Plate II. Fragments of tablets (duplicates), giving the words for the different fasts, festivals, etc., of the Babylonians and Assyrians. Line 4 of the small piece, and 16 of the large one, have the words ûm nûh libbi, "day of rest of the heart," explained by sapattum (from the Sumerian sa-bat, "heart-rest"), generally regarded as the original of the Hebrew Sabbath. Sapattum, however, was the 15th day of the month. The nearest approaches to Sabbaths were the 7th, 14th, 21st, 28th, and 19th, which were called u-hul-gallu or ûmu limnu, "the evil day" (the 19th being a week of weeks, from the 1st day of the preceding month), because it was unlawful to do certain things on those days.

The fifth tablet of the Babylonian story of the Creation is a mere fragment, but is of considerable interest and importance.

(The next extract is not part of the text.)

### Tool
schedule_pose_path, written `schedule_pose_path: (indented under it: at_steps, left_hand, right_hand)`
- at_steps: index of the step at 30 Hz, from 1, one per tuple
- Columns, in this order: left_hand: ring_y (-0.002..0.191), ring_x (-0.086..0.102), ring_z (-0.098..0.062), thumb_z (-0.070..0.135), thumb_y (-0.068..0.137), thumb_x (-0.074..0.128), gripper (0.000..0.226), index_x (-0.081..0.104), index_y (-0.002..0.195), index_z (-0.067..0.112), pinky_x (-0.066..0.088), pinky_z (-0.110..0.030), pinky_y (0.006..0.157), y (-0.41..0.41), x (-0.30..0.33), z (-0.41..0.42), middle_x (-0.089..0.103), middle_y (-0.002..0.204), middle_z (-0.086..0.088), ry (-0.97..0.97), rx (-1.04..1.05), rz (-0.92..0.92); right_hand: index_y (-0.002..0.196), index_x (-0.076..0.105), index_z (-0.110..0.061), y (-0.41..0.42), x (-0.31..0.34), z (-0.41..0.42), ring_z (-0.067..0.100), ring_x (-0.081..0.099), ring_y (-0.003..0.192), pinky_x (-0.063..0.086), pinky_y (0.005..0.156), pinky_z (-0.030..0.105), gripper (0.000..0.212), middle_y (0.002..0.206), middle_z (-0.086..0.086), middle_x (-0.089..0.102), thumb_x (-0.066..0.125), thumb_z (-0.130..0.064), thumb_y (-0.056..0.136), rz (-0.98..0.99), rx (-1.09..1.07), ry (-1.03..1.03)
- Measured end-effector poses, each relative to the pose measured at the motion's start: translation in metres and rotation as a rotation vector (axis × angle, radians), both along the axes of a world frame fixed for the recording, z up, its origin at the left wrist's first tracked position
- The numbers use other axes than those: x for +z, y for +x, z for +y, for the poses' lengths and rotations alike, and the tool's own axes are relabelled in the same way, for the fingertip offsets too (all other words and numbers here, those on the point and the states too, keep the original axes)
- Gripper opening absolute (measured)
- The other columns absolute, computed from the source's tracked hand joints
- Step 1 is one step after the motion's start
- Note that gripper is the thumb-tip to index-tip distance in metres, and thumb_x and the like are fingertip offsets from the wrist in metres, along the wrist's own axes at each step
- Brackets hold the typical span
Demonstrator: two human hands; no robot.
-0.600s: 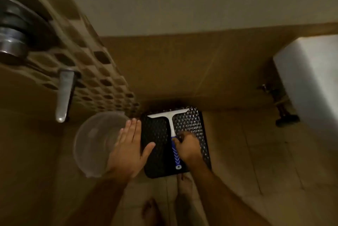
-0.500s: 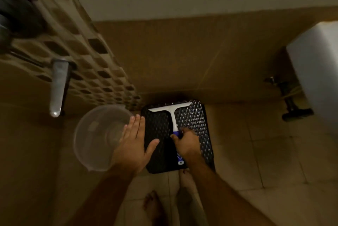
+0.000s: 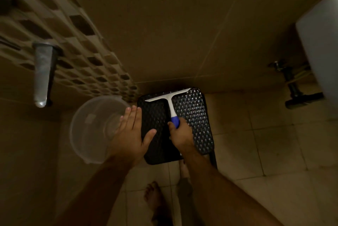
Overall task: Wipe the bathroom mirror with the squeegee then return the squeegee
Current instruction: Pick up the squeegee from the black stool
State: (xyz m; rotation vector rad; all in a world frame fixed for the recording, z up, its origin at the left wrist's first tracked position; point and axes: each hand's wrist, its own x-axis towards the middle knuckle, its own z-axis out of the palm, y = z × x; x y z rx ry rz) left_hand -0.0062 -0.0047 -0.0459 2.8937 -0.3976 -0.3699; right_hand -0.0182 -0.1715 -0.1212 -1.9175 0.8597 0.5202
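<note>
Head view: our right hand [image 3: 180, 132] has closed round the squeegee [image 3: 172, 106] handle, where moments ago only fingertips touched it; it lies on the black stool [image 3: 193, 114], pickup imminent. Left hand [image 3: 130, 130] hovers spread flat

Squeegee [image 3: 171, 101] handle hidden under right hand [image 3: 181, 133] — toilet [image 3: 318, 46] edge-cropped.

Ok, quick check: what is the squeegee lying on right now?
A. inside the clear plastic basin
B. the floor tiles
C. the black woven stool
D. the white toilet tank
C: the squeegee lies flat on the black woven stool, its blade toward the wall, with the right hand closed around its blue handle.
</note>
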Motion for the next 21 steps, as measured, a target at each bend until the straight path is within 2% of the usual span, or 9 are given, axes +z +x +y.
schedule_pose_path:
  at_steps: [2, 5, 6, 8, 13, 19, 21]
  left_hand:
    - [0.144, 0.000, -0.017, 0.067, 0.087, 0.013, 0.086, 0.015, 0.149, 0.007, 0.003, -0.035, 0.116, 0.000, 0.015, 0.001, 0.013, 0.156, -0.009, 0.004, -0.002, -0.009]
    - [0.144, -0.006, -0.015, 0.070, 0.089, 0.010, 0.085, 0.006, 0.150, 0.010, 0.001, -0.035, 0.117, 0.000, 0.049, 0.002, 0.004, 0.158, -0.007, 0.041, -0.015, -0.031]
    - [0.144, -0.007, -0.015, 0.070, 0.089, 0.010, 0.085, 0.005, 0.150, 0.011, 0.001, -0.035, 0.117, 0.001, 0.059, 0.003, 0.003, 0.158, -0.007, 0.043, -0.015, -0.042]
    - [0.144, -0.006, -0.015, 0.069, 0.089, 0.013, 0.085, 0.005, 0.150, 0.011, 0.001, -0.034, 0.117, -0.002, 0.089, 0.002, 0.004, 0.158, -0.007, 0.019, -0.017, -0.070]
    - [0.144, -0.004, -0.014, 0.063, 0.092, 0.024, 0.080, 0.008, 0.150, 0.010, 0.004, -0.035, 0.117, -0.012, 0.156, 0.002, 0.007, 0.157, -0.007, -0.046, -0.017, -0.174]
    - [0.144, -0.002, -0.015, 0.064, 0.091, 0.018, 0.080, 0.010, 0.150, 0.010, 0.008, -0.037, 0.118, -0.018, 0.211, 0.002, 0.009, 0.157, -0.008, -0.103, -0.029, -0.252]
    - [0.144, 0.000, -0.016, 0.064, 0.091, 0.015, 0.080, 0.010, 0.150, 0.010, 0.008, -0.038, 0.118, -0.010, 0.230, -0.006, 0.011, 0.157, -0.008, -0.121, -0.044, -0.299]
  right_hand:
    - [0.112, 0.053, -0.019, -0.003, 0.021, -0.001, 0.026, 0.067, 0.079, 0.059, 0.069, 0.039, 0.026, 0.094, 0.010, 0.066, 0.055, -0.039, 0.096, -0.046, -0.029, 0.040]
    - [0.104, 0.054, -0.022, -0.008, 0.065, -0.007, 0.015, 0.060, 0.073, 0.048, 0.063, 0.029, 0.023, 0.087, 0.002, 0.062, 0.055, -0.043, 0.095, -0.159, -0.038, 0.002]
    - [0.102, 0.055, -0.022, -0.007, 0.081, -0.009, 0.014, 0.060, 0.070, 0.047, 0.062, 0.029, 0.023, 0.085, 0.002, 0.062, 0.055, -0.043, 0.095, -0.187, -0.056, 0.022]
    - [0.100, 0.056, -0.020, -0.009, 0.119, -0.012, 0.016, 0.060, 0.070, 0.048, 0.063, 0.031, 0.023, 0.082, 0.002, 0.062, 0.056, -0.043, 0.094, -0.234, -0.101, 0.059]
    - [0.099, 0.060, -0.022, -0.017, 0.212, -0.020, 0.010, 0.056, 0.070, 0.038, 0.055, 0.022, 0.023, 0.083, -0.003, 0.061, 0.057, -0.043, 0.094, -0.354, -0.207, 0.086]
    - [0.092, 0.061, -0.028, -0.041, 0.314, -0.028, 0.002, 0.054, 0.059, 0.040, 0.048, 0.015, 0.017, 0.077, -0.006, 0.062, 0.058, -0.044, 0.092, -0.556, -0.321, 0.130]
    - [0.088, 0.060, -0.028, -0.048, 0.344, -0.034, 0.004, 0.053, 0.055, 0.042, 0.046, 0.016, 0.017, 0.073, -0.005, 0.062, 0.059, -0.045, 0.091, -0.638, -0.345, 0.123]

It describes, in poetical language, in the style with which the reader has now become fairly familiar, the creation and ordering, by Merodach, of the heavenly bodies, as the ancient Babylonians conceived them to have taken place. The text of the first few stanzas is as follows—

“He built firmly the stations of the great gods—

Stars their likeness—he set up the Lumaši,

He designated the year, he outlined the (heavenly) forms.

He set for the twelve months three stars each.

From the day when the year begins, ... for signs.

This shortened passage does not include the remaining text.